“Ho sentito dire che mentre qui i pm chiedevano per lui 16 anni di reclusione, Mauro Moretti era al Quirinale per ricevere un premio per Leonardo. No, non Leonardo mio figlio, Leonardo è il nuovo nome di Finmeccanica. Se fosse vero, non ho veramente più parole”. Marco Piagentini, 46 anni, ha il volto ancora segnato dalle ustioni del disastro ferroviario del 29 giugno costato la vita a 32 persone, tra cui sua moglie Stefania, 39 anni, e due figli, Luca e Lorenzo, 4 e 2 anni. Marco sopravvisse insieme al primogenito, Leonardo, oggi quindici anni. Il primo commento che l’uomo fa a caldo, dopo aver sentito le richieste di pene fatte dai pm per 29 dei 33 imputati (4 sono stati assolti), riguarda proprio questo macabro scherzo del destino. Questo premio oggi è una coincidenza? “No, è un messaggio da parte delle istituzioni , un messaggio che doveva arrivare a quest’aula.
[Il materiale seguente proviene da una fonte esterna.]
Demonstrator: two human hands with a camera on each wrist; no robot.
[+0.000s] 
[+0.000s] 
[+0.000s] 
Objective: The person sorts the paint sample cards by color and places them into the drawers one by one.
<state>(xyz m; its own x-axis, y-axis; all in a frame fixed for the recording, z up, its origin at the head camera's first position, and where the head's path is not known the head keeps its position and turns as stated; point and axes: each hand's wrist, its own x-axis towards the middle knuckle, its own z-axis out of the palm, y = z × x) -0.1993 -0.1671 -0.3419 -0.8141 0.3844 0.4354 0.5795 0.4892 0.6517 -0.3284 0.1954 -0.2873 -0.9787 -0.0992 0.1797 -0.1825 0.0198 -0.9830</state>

Fa capire la linea che lo Stato vuole tenere rispetto alla vicenda Viareggio, una linea perfettamente coerente fin dall’inizio: dal cavalierato dato a Moretti dall’ex presidente della Repubblica Giorgio Napolitano, alle conferme del suo ruolo come a.d. di Ferrovie dello Stato, fino alla promozione a capo di Finmeccanica” afferma a ilfattoquotidiano.it Piagentini, che pure era stato ricevuto, esattamente un anno fa, dopo numerose richieste di incontro, dal Capo di Stato, insieme a Daniela Rombi, che nella strage perse la figlia Emanuela Menichetti, 21 anni, morta dopo 42 giorni di agonia.

Nel Polo Fieristico di Lucca, un capannone enorme che accoglie, a ognuna delle cento udienze svolte finora per il processo Viareggio, un centinaio di avvocati, trentadue sedie sono sempre per le vittime. I familiari non mancano mai di sistemare con cura i loro volti, stampati su delle t-shirt, sulle prime tre file della parte dell’aula destinata alle parti civili. Alle spalle dei figli, delle mogli, dei fratelli morti quella notte, siedono i familiari, riuniti nell’associazione Il Mondo che Vorrei. Con loro, anche i viareggini dell’Assemblea 29 giugno, guidata da Riccardo Antonini, il ferroviere, barba e capelli bianchi, licenziato da Rete Ferroviaria Italiana, a un anno dalla pensione, perché faceva da consulente a una famiglia coinvolta nella strage. Alla lettura della richiesta di pena per Moretti, c’è chi, tra i viareggini, si alza ed esce dall’aula. I pm non hanno ancora finito di chiedere le pene per tutti gli imputati, ma sembra quasi che, per qualcuno, l’attesa fosse soprattutto per lui. Nessuno a Viareggio gli ha ancora perdonato di aver definito, in un’audizione in Senato nel febbraio 2010, il disastro uno “spiacevole episodio”.

Nessuna voce si alza al di sopra del brusio, nessuna mano rompe il silenzio per lanciare applausi da stadio: i parenti delle vittime di Viareggio, durante e dopo la lettura delle richieste di pena, non smettono mai di dimostrare compostezza e rispetto per il lavoro della giustizia. Quel rispetto che, continuano a ripetere, potrebbero perdere se i capi di incendio colposo e lesioni colpose plurime dovessero cadere prima della sentenza definitiva. “Se finisse tutto in prescrizione, visto che in Italia si parla tanto di soldi, mi chiedo per cosa abbiamo pagato il lavoro dei pm, delle indagini, dei giudici, mi chiedo perché abbiamo affittato per 100 udienze il Polo Fieristico di Lucca con i soldi dei contribuenti” si domanda Piagentini.